INFORMATION SUPPLIED:
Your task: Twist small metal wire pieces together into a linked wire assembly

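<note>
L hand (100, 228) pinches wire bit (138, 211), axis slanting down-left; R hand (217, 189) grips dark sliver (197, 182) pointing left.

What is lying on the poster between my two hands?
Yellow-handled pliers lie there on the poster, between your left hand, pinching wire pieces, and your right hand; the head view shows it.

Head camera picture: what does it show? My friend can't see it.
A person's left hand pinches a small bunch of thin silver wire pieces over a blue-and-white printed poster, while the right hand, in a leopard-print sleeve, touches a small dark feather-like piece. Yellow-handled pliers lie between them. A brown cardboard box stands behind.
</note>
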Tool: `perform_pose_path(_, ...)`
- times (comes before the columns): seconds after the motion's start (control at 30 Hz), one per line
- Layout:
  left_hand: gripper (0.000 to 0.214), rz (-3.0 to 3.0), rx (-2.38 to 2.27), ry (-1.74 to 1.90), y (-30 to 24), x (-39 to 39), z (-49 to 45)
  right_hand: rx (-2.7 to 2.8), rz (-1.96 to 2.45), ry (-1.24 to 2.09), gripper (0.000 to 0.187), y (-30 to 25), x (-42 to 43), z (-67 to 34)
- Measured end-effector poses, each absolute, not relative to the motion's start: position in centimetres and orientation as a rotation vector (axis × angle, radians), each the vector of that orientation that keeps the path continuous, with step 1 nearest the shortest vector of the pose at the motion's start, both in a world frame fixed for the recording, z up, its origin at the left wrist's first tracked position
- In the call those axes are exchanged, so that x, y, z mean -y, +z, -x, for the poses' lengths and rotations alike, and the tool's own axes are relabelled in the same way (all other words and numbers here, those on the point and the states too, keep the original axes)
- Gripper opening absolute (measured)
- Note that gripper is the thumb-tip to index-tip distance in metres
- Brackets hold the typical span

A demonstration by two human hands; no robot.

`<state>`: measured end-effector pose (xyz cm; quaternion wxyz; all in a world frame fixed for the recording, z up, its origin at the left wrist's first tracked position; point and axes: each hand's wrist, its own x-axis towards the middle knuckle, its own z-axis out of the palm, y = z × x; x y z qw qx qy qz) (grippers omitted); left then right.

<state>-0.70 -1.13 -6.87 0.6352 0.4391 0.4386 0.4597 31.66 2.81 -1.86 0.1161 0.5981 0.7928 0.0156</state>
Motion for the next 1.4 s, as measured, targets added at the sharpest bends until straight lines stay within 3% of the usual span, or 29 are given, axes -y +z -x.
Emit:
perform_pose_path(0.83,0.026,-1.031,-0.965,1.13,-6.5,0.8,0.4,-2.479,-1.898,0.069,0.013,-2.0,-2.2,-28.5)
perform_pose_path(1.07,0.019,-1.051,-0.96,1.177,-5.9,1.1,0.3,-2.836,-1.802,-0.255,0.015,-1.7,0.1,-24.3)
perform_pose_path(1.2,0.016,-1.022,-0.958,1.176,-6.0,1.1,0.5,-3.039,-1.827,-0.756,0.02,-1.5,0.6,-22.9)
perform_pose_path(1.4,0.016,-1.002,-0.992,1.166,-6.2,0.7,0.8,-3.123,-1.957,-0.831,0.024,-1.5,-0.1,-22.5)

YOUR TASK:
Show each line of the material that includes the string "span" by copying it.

EXERCISE RESULT:
- Brackets hold the typical span
Motion for the next 1.4 s, as measured, targets added at the sharpest bends until straight lines stay within 3% of the usual span, or 29 are given, axes -y +z -x.

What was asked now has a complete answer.